◆ **PROBLEM DETAILS**
Transcribe exactly each line of the entries, from the opening line to the line with "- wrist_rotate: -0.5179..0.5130", with both of those lines included.

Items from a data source
##############################

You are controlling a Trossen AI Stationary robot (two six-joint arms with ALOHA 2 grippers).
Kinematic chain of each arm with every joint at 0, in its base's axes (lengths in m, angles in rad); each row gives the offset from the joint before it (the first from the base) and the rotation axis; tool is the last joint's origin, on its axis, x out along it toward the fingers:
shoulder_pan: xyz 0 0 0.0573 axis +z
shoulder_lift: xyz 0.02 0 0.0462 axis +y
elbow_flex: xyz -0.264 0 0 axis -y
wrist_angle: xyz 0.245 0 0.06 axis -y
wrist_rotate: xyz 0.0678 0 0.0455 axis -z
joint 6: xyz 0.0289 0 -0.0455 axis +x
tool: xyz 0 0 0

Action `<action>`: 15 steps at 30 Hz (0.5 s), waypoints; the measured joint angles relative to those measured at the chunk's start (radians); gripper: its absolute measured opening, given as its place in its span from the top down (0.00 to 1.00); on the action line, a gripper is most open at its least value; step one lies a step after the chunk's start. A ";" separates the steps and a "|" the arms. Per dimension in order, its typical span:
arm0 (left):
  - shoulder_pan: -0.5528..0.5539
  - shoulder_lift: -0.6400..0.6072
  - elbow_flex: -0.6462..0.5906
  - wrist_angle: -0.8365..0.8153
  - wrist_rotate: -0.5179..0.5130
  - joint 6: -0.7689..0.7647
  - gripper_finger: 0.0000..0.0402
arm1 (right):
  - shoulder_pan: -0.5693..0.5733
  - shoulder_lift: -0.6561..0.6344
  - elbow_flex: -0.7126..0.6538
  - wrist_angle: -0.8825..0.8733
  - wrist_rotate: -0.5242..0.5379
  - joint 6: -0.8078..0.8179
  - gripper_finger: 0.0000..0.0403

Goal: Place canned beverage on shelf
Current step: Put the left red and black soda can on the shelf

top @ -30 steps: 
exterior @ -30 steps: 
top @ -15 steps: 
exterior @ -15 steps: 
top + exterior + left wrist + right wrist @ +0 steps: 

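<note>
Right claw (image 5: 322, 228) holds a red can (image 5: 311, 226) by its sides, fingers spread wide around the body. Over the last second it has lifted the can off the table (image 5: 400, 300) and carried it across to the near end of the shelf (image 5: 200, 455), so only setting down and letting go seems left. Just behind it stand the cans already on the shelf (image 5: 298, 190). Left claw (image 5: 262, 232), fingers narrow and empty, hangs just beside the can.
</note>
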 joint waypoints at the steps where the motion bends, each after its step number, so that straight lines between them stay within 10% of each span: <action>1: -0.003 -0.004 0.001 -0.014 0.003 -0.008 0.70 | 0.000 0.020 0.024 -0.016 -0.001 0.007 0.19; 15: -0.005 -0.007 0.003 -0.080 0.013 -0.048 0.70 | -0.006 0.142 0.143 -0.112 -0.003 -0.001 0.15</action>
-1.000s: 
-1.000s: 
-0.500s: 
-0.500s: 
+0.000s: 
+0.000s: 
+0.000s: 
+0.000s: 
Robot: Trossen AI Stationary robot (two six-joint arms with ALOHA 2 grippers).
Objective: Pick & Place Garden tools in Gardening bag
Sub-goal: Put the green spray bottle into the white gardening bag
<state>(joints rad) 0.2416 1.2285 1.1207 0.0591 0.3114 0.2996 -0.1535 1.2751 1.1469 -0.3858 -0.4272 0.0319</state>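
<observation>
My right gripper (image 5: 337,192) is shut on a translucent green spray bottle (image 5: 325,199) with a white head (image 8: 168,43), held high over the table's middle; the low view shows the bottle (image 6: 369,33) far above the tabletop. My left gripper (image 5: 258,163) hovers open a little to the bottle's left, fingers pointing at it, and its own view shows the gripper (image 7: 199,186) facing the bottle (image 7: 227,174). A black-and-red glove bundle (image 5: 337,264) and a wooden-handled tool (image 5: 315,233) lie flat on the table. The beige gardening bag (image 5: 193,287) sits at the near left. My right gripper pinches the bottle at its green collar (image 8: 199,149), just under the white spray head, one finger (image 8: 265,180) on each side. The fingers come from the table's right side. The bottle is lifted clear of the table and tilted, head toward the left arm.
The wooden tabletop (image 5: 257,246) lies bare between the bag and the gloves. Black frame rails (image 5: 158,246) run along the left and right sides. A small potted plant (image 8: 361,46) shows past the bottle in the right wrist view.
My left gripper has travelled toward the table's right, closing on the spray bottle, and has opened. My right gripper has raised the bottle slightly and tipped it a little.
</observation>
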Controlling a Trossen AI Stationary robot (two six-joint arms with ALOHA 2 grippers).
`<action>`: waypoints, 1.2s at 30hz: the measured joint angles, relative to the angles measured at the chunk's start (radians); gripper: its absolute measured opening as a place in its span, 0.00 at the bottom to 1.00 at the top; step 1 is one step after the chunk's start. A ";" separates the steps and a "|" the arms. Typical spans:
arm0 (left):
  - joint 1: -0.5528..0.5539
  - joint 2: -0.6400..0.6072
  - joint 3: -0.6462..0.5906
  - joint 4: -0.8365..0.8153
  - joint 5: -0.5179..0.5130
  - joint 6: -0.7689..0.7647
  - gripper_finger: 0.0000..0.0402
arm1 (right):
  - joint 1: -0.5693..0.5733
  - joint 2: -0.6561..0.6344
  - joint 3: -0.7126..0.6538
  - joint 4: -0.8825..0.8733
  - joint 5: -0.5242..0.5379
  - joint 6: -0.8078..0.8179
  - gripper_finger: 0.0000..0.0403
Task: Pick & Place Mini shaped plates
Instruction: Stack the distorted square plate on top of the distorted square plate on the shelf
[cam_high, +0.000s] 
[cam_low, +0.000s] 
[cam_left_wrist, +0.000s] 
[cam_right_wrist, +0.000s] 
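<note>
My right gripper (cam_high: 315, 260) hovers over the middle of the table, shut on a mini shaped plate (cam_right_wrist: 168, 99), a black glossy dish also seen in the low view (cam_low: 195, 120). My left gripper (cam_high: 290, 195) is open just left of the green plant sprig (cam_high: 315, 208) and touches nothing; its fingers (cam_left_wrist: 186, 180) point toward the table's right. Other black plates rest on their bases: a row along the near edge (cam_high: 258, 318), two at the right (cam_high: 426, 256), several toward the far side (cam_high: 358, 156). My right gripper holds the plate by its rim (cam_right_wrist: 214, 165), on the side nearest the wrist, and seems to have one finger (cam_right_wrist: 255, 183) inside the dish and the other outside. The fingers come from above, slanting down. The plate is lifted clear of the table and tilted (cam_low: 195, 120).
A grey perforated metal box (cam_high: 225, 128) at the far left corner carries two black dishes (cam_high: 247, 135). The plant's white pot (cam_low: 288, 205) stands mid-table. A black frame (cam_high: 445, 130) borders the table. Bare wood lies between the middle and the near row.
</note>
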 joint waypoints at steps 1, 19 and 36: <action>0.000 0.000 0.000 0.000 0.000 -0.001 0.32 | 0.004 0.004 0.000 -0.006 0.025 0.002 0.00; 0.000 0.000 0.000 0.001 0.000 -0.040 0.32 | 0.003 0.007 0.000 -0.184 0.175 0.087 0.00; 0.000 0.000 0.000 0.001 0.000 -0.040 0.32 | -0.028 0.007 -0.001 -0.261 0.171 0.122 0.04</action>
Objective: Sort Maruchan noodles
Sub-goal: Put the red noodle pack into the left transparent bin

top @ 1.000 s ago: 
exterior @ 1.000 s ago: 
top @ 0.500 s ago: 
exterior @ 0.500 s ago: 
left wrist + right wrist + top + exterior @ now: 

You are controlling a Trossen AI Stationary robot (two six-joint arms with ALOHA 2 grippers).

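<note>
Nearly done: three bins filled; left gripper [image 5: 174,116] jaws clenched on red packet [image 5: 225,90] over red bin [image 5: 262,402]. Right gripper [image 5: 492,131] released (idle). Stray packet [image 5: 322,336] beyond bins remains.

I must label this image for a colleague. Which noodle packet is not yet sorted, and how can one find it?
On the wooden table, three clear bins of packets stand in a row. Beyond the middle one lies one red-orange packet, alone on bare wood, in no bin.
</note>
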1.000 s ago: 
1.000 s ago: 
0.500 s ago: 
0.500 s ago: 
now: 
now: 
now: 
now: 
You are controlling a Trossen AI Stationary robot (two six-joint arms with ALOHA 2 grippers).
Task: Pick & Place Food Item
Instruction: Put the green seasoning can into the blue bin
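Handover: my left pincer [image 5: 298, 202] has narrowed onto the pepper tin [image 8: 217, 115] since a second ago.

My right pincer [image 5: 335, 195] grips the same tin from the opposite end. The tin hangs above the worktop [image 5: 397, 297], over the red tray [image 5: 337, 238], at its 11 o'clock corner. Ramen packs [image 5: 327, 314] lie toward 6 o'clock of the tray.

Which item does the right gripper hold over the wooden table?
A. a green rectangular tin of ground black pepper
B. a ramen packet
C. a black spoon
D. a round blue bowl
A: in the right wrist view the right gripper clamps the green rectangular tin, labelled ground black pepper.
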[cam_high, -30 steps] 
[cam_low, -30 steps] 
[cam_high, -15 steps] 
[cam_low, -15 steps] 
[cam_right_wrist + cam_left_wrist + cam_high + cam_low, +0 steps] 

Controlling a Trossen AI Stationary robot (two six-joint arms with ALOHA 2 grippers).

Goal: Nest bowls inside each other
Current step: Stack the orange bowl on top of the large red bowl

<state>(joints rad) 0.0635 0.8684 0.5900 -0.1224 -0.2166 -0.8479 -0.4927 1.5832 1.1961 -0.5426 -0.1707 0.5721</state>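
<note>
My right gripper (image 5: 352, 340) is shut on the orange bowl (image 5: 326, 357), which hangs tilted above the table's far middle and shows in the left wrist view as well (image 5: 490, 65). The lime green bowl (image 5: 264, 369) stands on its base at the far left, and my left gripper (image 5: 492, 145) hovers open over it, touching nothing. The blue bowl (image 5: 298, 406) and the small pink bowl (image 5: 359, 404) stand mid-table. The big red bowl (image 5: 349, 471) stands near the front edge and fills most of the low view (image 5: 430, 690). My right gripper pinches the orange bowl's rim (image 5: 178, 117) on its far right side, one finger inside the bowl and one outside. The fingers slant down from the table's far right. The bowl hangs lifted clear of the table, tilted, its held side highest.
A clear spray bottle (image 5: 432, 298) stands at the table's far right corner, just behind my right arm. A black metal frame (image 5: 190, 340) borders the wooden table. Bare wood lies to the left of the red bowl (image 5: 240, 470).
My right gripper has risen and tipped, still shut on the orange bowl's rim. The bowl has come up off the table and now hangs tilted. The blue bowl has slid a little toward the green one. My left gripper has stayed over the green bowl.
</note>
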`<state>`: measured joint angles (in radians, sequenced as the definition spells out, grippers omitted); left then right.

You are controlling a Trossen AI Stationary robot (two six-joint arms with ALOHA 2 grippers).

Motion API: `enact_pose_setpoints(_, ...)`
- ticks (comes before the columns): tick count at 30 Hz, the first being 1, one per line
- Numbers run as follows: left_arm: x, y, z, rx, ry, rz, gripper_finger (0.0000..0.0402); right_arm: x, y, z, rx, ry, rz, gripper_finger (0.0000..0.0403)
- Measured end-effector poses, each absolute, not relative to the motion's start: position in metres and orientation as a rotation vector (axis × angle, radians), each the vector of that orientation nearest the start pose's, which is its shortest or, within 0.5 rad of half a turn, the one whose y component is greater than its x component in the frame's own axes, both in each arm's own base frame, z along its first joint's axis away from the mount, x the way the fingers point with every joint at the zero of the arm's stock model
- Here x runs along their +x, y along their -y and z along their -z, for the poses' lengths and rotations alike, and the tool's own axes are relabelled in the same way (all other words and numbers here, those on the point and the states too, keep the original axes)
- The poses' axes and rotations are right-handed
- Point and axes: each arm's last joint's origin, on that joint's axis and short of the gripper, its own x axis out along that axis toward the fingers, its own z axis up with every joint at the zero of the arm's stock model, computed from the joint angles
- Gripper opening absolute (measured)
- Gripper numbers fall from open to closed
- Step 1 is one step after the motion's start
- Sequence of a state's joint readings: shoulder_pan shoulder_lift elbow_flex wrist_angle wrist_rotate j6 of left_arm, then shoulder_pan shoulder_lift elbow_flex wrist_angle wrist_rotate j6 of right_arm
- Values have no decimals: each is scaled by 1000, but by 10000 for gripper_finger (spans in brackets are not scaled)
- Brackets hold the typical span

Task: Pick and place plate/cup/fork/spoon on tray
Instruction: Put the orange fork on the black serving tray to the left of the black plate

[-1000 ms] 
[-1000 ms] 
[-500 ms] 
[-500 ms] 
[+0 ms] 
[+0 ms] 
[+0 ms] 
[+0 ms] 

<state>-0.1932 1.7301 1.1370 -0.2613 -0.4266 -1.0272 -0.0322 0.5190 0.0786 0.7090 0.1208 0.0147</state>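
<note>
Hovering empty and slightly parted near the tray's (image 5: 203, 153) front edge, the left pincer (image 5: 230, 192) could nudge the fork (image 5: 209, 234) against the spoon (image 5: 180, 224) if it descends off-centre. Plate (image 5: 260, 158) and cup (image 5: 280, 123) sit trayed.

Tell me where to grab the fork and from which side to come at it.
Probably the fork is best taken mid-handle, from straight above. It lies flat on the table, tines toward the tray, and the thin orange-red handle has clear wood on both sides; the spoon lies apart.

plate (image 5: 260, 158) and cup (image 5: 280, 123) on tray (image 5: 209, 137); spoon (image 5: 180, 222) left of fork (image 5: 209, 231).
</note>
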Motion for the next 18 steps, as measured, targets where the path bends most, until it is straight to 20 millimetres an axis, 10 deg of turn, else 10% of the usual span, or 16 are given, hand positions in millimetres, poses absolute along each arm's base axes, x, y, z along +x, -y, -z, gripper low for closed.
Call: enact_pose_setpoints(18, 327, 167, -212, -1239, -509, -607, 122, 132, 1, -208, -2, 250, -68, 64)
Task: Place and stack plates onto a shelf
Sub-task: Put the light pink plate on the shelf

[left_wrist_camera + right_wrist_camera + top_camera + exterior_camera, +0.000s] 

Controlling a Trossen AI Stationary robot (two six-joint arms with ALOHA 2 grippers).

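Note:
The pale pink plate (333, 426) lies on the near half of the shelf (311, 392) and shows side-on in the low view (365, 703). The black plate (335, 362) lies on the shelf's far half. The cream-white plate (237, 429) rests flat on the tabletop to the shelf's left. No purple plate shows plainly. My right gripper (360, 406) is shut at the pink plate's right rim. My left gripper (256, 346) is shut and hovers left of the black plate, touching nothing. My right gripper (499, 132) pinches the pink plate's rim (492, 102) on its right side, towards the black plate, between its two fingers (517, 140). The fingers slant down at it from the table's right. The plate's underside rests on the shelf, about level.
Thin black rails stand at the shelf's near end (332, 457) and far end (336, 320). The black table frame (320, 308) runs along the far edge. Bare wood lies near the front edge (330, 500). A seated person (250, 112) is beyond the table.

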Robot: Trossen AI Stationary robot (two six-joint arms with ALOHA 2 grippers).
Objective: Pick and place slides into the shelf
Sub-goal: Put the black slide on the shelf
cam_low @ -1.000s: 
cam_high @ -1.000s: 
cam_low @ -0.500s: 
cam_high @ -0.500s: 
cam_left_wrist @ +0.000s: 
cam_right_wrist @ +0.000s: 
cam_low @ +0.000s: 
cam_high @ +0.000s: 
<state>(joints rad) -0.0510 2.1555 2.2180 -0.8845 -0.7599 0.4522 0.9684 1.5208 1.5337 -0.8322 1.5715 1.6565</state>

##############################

◆ **RESULT OF THE TASK**
You are controlling a Trossen AI Stationary robot (two six-joint arms with ALOHA 2 grippers).
Kinematic chain of each arm with every joint at 0, in its base's axes (lengths in m, angles in rad); each row gives the offset from the joint before it (the first from the base) and the rotation axis; tool is the last joint's origin, on its axis, x out along it toward the fingers:
shoulder_pan: xyz 0 0 0.0573 axis +z
shoulder_lift: xyz 0.02 0 0.0462 axis +y
elbow_flex: xyz -0.264 0 0 axis -y
wrist_angle: xyz 0.245 0 0.06 axis -y
wrist_rotate: xyz 0.0678 0 0.0455 axis -z
joint 6: xyz 0.0289 0 -0.0455 axis +x
tool: xyz 0 0 0

Action `<action>`: 15 steps at 30 Hz (0.5 s), waypoints; the measured joint angles relative to those measured at the chunk's start (radians); gripper: its absolute measured opening, given as its place in its span from the top down (0.00 to 1.00); on the action line, a gripper is most open at its least value; step one lies a step after the chunk's start. A ";" separates the steps and a "|" the arms. Per dimension in order, its typical span:
arm0 (left):
  - shoulder_pan: -0.5528..0.5539
  - shoulder_lift: -0.6400..0.6072
  - elbow_flex: -0.6462..0.5906
  - wrist_angle: -0.8365..0.8153
  - wrist_rotate: -0.5179..0.5130

Output is finished, and nothing else is required.